Ostermeier’s hesitation in staging the play in the first place, then, is not only a pre–condition for his collaboration, but also for staging an Oedipus that we can believe in.
Rewriting
If an audience member sits down in the ancient theatre of Epidauros for Zade’s premiere, looking for one »oedipus« to map directly onto the other, she will be (intentionally) disappointed. Maja Zade’s is not a rewriting of the Sophocles.
»I never attempted a réécriture«, Zade explains, » But there were elements from the original that I knew I would keep: that it would occur in one day, that the cast of central characters would be quite small. I thought of the motifs and themes that were interesting. Unavoidably, it became more complicated than my other plays because the plot of »Oedipus« is more complicated than other plays. And we also talked about the title: whether it should be called »oedipus« or not, but I thought it was a playful reference to the classic. I wouldn’t say it’s in dialogue with Sophocles. Instead, it’s inspired by it«.
And yet, the contemporary audience might still expect certain alignments with the classic. This joy was also shared by the ancients, who were familiar with the myths and alert to the variations particular to each tragedian. They experienced something delicious, for example, identifying the changes in Euripides’ retelling of Aeschylus’s »Oresteia« stories.
Zade tells me, »I would personally never come up with such an outrageous plot, about killing the father, about incest with the mother. You would think it’s completely far–fetched and melodramatic. But there was joy in the craft of it, of putting it together in a psychological way that you think is not preposterous. That was challenging, and fun–getting it to work«.
I suggest, »The audience enjoys this too. There is strangely a pleasure in watching the completion of a story that you know already–«
»Yes, you expect that there will be a great revelation. But how will you get there? Of course, it’s enjoyable to drop little hints in the text that the audience can appreciate but the characters don’t yet grasp«.
Thomas continues, »It’s not what is happening, it’s how it’s happening. That is the pleasure. To watch it unfold. My advice to the audience going to Epidauros: it’s good if you know the play. You can appreciate what Maja did with it, the changes, the nuances. There is a bigger joy if you know the myth«.
Power
Despite this distancing from the classic, taken by playwright and director, there is a resonance between today and the 5th–century Athens of Sophocles.
Ancient cosmology is, of course, also a motor of suspense. It gives sense to the plot of these plays. There is the familiar structure of mere mortals lacking the perfect knowledge of the gods. In their shortcomings and hubris, they suffer for their scientific pretensions, their illusions of free will, for not accepting their lot. The audience anticipates reversal and nemesis. Fate’s punishment ultimately provides both a climax and a theological lesson, even if it is sometimes questioned by the more daring of the ancient playwrights.
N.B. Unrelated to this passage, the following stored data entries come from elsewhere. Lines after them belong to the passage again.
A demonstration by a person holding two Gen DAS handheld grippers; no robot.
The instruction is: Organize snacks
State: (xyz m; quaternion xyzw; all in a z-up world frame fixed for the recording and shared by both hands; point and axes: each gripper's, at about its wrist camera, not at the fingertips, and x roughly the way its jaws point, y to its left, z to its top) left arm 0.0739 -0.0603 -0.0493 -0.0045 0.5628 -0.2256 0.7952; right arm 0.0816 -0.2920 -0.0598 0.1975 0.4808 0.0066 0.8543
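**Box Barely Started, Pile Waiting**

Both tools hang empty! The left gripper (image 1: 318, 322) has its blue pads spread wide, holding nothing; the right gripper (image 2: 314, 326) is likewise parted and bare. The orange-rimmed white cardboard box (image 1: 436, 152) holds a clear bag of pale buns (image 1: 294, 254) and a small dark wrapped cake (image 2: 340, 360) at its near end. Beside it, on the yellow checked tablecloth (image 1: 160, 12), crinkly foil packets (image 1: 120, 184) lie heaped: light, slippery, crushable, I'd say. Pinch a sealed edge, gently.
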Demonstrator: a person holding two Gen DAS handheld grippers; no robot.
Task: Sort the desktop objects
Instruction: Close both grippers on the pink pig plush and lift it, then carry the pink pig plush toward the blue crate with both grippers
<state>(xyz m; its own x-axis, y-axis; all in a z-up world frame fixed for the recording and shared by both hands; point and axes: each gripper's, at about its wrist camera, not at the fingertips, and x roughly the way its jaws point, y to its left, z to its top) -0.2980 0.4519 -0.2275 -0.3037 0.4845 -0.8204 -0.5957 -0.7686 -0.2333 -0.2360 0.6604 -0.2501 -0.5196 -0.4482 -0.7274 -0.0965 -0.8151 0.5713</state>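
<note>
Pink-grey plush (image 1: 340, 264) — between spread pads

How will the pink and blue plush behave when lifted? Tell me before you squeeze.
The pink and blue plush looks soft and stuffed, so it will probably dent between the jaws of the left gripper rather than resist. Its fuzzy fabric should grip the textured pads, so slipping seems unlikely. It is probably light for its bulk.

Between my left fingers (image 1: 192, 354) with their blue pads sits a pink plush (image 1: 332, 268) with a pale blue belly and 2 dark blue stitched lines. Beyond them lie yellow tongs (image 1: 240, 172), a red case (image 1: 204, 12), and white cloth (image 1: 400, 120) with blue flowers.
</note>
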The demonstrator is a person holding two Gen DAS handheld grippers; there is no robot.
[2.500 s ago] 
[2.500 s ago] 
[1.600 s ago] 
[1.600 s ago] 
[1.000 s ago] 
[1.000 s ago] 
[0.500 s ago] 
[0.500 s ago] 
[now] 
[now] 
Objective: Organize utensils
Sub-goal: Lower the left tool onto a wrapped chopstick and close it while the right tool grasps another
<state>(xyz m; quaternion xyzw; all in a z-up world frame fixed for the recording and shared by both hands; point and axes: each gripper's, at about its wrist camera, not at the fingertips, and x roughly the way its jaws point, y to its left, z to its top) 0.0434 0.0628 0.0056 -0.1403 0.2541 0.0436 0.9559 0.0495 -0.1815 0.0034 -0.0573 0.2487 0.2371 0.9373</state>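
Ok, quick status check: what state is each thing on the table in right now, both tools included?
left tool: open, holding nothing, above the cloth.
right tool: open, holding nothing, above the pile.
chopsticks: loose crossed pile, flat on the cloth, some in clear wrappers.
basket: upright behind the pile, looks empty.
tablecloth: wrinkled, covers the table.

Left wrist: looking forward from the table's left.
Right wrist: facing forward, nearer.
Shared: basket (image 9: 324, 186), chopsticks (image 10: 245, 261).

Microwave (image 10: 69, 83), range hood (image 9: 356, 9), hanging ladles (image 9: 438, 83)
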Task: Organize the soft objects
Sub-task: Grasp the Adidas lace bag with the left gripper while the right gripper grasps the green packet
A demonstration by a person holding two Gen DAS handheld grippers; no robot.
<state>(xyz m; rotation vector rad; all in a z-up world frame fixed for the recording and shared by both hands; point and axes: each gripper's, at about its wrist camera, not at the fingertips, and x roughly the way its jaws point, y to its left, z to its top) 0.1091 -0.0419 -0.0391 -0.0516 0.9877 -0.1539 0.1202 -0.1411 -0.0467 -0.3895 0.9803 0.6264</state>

This pattern is epitomised in what Aristotle dubbed the »most perfect tragedy«, Sophocles’s »Oedipus the King«, in which the hero famously becomes a detective, looking for the reasons why Thebes is beset by a terrible plague. Oedipus cannot fathom, despite all the evidence before him, that the detective and perpetrator are one: that »I… killed my father and married my mother infamously. Now I am godless and child of impurity, begetter in the same seed that created my wretched self. If there is any ill worse than ill, that is the lot of Oedipus« (l. 1357 ff.). Oedipus gores out his eyes, to atone symbolically for this blindness.
In Zade’s play, questions of power might not be between man and god. But there are conflicts more credible and familiar to contemporary audiences that drive the action forward and create tension. The detective work is still in action, but it concerns an ecological disaster, and the struggle is between two ways of dealing with the accident–differing forms of rule that are revealed during the investigation.
Zade explains, »I think the play is about power and how you govern. How you exercise your power and how men and women use it differently. Something I observed about the Sophocles is that Jocasta barely figures, except when she runs off and kills herself. It was important to me that it was also her story and that there was an equal number of men and women in the cast. That’s why there is Theresa and why I make a woman the boss«.
Thomas adds, »And, especially in the first two acts, Maja looks at another power struggle: the younger woke generation, represented by Oedipus, conflicts with the patriarchy, represented by an old family–led business, and managers who believe that the company comes before everything. It is what makes the play so vivid, relevant and surprising: there are many overlapping concepts of acting out power«.
Oedipus, as a representative of a principled, younger generation, is interested in truth and doing what is righteous–his flaw, one could argue. He comes up against the old guard–perhaps as a mapping of the struggle between Oedipus and Creon in the ancient play–because he relentlessly pursues the cause of the ecological accident. But the older generation looks for ways to cover up their misdoings.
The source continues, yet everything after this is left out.